What is the working principle of ultrasonic piezoelectric ceramics?
The principle of piezoelectric ceramic sheet: When pressure or tension is applied to the ceramic sheet, charges of opposite polarities are generated at both ends of the ceramic sheet, and current is generated through the circuit. This effect is called the piezoelectric effect. If a transducer made of this piezoelectric ceramic is put into water, under the action of sound waves, charges will be induced at both ends of the transducer, which are sound wave receivers. Furthermore, the piezoelectric effect is reversible. If an alternating electric field is applied to the piezoelectric ceramic sheet, the ceramic sheet becomes thinner and thicker from time to time, vibrating and emitting sound waves.
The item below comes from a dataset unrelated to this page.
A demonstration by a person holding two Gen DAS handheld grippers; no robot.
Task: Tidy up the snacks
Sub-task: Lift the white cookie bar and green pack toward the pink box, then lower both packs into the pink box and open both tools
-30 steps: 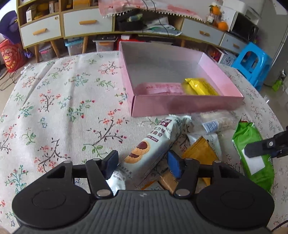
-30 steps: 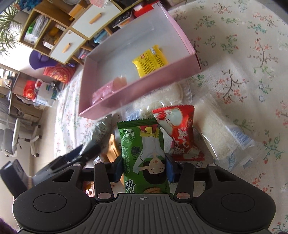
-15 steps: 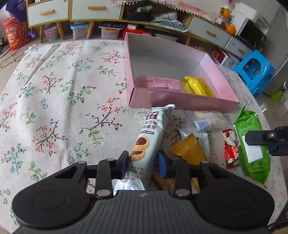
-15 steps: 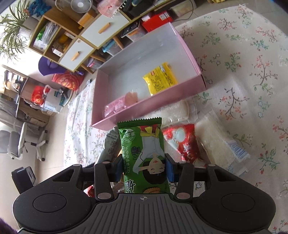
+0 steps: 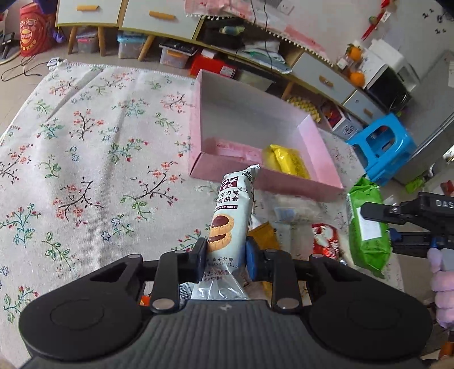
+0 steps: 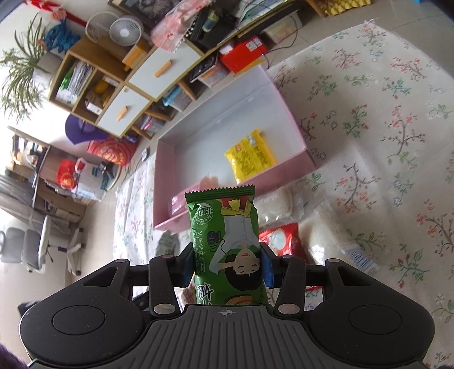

Therefore, the problem of the ultrasonic transmitter is solved.
There are two materials for piezoelectric ceramic transducers: magnetostrictive metals and piezoelectric ceramics. The purpose of this article is to design transducers for high power mechanical ultrasonic machining, so only piezoelectric ceramic transducers will be discussed. As an energy transmission network, piezoelectric ceramic transducer has the problem of energy conversion efficiency. The conversion efficiency is related to the selection of the transducer material, vibration form, structure of the mechanical vibration system (including the support mechanism), and operating frequency. Therefore, in the design of ultrasonic transducers, various factors should be considered, such as acoustic impedance, frequency response, impedance matching, acoustic structure, vibration modes and conversion materials, and how to design and coordinate these factors so that the electro-acoustic conversion can reach best value.
Piezoelectric ceramic transducer is an electronic ceramic material with piezoelectric properties. The main difference from a typical piezoelectric quartz crystal without ferroelectric components is that the crystal phases that make up its main components are all ferroelectric crystal grains. Because ceramics are polycrystalline aggregates with randomly oriented grains, the spontaneous polarization vector of each ferroelectric grain is also disoriented. In order for the ceramic to exhibit macroscopic piezoelectric properties, the piezoelectric ceramic must be polarized in a strong DC electric field after firing, and the end face is subjected to multiple electrodes, so that the polarization vector of the original disorderly orientation is preferentially oriented in the direction of the electric field, and after the electric field is eliminated , the piezoelectric ceramics after polarization treatment will maintain a certain macroscopic residual polarization, so that the ceramics have a certain pressure.